The probate courts in Arizona handle three primary types of cases: (1) guardianship / conservatorship proceedings to protect individuals and their property when they are unable to do so themselves; (2) supervised or contested proceedings involving trusts, and (3) probate proceedings to administer the estate of a deceased person. This article will summarize what a person should expect from a lawyer who is going to advise individuals with regard to item #3 above in the administration of the estate of a deceased person.
A probate lawyer in Arizona can represent a person in either a fiduciary capacity (i.e. advising the person responsible for managing the property or making decisions for the benefit of another person) or in a beneficial capacity (i.e. representing the interests of the individual who is designated to receive property) or as a claimant against an estate or trust (i.e. seeking to recover property from the trust or estate of the deceased person).
1 – Fiduciary capacity [i.e. trustee or personal representative (a.k.a. executor)].
The fiduciary capacity in the administration of a deceased person’s estate is called the personal representative (a.k.a. executor). The Arizona probate lawyer advises the personal representative with regard to their fiduciary duties of loyalty, care, and impartiality. In layman’s terms, this means that the probate lawyer must advise the personal representative so that (1) the personal representative does not take positions that are in conflict with or adverse to the estate, (2) the personal representative fulfills their duties properly and timely, and (3) the personal representative does not treat the beneficiaries unfairly.
For an experienced Arizona probate lawyer, the proceeding to administer the estate of a deceased person is a relatively routine matter. The Arizona probate lawyer protects the personal representative from liability with regard to three primary potential claimants: (1) taxing authorities, (2) creditors, and (3) heirs or beneficiaries.

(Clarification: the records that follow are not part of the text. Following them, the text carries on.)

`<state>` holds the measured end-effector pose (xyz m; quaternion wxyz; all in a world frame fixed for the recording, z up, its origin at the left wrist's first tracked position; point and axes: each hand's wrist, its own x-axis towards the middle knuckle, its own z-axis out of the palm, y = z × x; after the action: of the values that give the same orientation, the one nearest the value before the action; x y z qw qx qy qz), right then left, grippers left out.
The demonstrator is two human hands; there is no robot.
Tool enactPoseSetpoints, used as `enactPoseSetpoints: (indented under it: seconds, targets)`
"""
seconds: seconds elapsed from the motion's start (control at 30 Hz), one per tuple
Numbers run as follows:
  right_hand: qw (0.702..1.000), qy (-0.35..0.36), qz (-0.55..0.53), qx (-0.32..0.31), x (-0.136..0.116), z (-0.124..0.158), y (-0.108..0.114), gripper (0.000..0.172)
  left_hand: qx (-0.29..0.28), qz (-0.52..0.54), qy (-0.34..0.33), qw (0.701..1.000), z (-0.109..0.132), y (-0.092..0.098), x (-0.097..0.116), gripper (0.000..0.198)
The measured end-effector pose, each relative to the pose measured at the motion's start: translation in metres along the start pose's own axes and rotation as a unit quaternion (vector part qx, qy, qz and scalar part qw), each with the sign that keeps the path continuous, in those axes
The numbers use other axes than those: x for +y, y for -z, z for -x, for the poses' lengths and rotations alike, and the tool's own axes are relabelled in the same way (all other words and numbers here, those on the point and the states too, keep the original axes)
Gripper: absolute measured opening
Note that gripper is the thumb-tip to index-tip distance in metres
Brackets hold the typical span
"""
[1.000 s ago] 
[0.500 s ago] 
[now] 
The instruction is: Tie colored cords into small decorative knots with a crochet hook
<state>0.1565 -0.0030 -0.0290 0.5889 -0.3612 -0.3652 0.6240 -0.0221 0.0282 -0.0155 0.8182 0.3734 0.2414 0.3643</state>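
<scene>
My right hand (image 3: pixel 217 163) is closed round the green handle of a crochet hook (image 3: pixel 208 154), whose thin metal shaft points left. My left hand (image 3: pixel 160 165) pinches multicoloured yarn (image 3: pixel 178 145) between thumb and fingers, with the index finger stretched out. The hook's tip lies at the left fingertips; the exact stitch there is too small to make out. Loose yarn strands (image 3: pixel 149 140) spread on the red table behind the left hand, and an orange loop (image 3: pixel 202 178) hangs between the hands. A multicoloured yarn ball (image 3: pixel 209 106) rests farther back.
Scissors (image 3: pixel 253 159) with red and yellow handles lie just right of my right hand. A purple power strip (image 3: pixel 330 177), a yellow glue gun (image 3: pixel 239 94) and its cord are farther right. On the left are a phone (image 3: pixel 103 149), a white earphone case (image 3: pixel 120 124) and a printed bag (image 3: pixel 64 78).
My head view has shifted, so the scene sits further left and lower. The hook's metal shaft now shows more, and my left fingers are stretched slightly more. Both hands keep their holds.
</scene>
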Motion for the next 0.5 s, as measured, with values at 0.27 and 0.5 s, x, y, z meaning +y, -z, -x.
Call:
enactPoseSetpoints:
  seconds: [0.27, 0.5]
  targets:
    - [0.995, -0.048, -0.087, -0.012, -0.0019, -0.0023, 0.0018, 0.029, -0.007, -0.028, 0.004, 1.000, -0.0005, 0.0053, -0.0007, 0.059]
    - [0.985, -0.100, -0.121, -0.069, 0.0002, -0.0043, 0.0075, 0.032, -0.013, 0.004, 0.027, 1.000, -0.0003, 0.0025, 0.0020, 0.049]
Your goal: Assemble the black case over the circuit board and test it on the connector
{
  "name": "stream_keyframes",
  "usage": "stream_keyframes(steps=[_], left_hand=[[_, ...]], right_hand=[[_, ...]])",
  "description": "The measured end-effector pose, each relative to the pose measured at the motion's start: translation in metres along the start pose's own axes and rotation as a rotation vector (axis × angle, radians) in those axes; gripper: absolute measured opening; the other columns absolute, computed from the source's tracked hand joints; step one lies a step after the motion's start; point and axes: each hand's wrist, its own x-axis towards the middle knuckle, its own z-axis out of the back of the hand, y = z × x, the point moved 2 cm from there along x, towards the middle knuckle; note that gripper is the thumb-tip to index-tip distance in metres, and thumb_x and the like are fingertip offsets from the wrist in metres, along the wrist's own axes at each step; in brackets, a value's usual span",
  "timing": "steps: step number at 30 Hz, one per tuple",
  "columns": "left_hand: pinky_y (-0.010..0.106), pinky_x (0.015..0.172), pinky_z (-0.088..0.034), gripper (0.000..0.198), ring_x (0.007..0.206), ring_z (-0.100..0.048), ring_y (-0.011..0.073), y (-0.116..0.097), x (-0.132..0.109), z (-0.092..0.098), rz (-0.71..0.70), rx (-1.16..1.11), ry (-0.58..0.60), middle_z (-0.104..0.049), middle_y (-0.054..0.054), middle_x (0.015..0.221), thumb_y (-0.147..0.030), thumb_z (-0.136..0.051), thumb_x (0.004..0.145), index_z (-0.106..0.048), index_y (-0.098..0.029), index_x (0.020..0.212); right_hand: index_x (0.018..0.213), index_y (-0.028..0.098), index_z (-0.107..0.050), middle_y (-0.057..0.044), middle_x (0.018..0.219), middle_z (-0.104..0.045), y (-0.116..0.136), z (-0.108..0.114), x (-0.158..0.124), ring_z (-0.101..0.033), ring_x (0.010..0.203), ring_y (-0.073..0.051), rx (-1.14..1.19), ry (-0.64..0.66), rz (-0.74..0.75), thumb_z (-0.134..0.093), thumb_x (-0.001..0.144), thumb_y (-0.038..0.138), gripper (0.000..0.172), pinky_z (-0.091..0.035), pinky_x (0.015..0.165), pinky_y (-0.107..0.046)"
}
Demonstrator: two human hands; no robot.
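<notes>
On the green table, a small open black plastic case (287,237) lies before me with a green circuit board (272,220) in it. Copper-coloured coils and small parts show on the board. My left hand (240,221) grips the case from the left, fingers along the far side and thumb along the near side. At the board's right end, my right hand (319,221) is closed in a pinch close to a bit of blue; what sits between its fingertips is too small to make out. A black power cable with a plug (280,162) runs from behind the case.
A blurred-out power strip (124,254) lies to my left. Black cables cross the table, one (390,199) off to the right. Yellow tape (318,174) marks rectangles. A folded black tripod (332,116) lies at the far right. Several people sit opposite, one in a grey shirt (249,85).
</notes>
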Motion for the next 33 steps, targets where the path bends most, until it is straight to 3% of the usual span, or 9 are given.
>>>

First, most have heard the axiom that the only sure things in life are death and taxes. However, taxes continue even after a person has passed away. The Arizona probate lawyer identifies whether there will be an “estate tax” assessed on the property that the deceased person is passing on to their loved ones. An estate also must observe a requirement to file its own income tax return in most cases. Second, creditors of the estate will want to be satisfied. It is critical to follow Arizona probate law to avoid the possibility that the fiduciary could become personally liable for the claims of creditors. Third, the heirs and beneficiaries are entitled to evaluate the propriety of each transaction that is entered into by the fiduciary, and they can hold the fiduciary personally liable for improper transactions.
2 – Beneficial capacity (i.e. heir or beneficiary).
A beneficiary of an estate does not always need a probate lawyer to represent his or her interests, but it is a wise practice to consult with an attorney about the beneficiary’s rights, and in some cases, to keep the lawyer retained for purposes of reviewing the correspondence and work performed by the fiduciary and the fiduciary’s counsel.
In cases where there are “red flags” about the possibility of misappropriation or abuse by a fiduciary, transactions involving conflicts or interest of the fiduciary, or a significant risk of loss or waste, then beneficiaries should engage a lawyer to protect the estate or trust and the interest of the beneficiary.
3 – Claimant against an estate or trust.
Some of the more common claims against an estate or trust include (1) taxes, (2) rights of a surviving spouse or children, (3) medical bills, and (4) credit card bills. However, there is a variety of other claims that can be brought against an estate or trust. Many claims survive the death of an individual. Individuals should consult with an Arizona probate lawyer if they believe they are owed money, or if they believe that a deceased person may have been responsible for harm or damages.